EXERCISE AIM
Your response must consist of one number: how many lines in this material contain the word "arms".

· · · · · · ·

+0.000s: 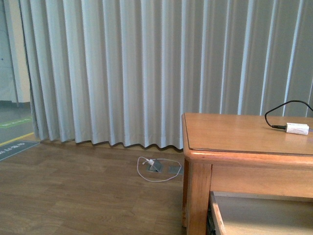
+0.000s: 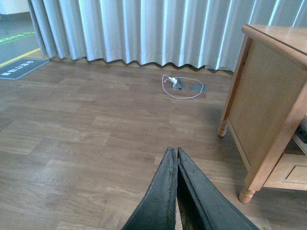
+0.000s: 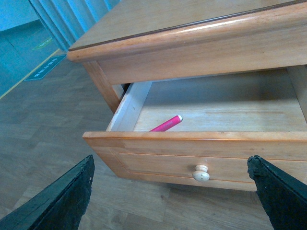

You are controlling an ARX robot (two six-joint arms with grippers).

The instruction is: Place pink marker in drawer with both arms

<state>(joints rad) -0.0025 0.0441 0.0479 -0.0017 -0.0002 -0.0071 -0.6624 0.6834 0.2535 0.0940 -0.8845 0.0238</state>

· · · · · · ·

SOLUTION
2